* _Exercise brief_
With the string "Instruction" as the filter, copy each matching line from the records.

(Extracted records)

============

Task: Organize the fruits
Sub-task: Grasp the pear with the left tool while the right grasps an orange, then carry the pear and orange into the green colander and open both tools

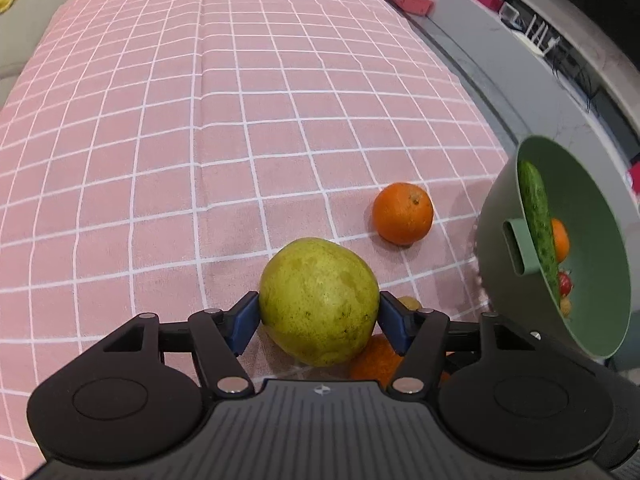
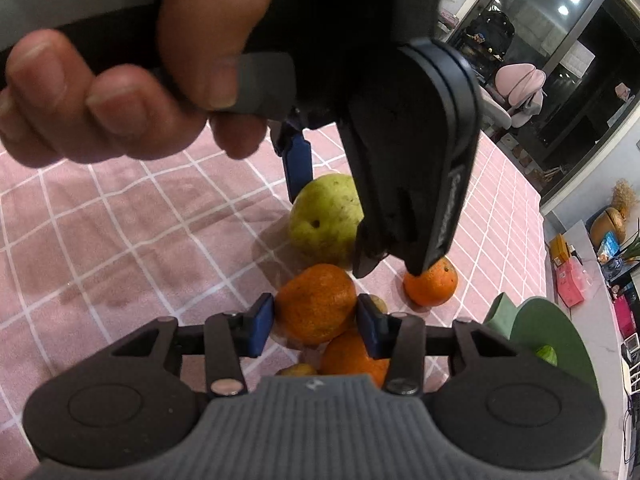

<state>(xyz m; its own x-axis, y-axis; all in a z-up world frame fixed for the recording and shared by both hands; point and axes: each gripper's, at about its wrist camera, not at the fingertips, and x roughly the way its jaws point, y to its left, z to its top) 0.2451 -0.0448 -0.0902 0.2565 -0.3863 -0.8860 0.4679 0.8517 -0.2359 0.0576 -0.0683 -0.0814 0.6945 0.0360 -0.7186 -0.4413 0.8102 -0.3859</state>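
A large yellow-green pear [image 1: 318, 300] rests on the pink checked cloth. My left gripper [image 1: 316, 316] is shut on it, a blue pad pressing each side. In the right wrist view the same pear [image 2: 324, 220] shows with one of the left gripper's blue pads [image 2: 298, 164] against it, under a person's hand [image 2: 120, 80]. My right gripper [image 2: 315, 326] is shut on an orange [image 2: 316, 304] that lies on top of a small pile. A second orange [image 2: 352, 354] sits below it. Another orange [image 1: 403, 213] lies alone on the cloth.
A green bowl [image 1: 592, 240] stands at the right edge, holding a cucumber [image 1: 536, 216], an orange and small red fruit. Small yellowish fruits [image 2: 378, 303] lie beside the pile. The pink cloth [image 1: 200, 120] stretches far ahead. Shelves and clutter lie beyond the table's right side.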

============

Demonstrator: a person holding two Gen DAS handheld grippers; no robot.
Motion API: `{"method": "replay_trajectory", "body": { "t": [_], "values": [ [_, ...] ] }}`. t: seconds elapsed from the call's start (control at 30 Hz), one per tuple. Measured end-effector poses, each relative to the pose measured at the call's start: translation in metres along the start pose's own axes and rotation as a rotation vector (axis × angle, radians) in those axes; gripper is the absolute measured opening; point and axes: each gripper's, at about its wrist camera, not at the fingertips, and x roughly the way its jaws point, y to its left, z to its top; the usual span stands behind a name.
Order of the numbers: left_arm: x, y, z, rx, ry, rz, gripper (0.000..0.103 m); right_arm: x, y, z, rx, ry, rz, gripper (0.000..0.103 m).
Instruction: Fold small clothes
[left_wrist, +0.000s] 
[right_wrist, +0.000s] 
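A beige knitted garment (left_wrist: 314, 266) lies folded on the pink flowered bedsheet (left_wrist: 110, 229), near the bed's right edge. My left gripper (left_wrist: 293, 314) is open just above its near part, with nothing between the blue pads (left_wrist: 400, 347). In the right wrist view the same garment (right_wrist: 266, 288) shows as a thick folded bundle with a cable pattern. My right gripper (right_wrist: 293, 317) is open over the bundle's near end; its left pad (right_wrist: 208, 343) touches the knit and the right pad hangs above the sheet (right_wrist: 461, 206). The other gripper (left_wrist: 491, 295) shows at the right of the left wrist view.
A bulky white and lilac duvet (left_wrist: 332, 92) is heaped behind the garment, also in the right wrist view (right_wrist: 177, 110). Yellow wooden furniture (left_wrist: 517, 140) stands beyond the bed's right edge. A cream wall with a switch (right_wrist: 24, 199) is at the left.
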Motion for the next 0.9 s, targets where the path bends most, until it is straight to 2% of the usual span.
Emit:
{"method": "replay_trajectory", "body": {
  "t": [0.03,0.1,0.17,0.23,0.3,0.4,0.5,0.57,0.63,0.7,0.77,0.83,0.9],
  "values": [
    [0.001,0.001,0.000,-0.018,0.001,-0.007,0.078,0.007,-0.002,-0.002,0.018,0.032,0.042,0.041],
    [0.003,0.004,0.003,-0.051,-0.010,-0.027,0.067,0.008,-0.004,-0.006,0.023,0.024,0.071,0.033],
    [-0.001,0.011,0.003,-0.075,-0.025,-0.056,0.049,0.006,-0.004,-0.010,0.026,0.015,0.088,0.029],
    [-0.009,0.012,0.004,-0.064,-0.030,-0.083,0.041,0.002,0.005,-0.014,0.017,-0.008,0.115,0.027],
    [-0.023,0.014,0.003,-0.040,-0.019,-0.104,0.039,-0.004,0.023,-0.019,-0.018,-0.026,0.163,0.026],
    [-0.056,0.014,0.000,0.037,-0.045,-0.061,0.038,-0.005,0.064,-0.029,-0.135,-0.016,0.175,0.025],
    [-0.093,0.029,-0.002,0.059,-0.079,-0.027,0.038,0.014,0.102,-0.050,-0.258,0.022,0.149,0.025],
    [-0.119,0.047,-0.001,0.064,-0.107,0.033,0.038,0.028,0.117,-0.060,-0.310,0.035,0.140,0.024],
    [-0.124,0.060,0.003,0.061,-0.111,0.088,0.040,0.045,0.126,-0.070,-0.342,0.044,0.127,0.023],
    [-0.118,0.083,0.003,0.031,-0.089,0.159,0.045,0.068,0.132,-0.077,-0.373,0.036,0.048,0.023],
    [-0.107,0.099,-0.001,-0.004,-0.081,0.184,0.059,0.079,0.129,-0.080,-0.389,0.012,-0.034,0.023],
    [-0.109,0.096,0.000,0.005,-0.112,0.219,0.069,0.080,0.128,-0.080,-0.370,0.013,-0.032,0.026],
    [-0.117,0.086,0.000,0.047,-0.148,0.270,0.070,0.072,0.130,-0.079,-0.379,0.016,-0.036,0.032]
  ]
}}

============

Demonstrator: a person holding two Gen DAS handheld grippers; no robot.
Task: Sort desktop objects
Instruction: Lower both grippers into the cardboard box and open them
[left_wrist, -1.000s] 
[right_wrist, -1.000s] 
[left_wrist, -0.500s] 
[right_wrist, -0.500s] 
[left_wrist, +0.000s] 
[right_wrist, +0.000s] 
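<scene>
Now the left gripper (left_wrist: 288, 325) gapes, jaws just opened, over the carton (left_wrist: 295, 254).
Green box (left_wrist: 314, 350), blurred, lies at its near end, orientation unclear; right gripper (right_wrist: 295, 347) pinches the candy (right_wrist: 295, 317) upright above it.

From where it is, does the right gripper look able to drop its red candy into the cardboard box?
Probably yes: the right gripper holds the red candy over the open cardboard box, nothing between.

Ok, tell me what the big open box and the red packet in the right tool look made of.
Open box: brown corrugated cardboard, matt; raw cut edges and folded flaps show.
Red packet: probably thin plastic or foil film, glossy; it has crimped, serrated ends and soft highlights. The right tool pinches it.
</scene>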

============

* _Written answer_
Instruction: Fold small clothes
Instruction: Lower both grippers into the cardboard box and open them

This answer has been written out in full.